Assignment: Take the lines below beginning at the line that has "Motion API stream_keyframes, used" and stopping after the line that has "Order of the", and print them exactly as they are, with no other lines.

________

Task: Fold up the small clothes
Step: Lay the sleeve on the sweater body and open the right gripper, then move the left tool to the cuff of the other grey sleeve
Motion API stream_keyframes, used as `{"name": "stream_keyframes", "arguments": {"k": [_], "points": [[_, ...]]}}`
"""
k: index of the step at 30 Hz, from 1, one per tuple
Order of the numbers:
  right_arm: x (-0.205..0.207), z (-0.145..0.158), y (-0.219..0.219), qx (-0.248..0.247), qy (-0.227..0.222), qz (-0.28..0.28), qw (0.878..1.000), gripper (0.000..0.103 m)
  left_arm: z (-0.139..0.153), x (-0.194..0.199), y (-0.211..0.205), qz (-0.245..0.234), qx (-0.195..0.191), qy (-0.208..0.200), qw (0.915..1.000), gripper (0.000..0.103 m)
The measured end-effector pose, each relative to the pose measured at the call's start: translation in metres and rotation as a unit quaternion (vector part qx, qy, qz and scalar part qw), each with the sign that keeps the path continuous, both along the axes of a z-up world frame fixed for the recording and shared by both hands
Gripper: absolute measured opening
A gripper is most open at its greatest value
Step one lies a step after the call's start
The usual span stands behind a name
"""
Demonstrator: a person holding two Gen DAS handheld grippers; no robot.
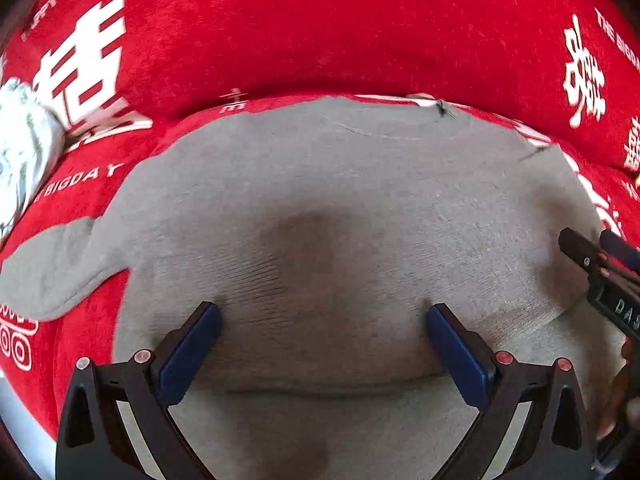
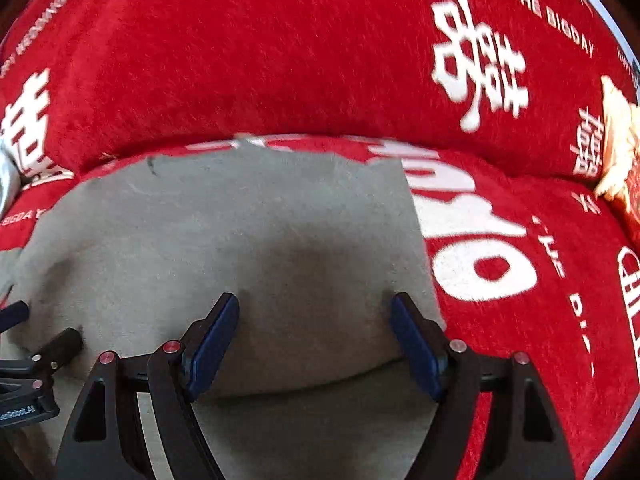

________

Exercise output:
Motion API stream_keyframes, used as `{"name": "stream_keyframes", "arguments": {"k": [_], "points": [[_, ...]]}}`
"""
k: index of the step at 30 Hz, from 1, one per tuple
Order of the numbers:

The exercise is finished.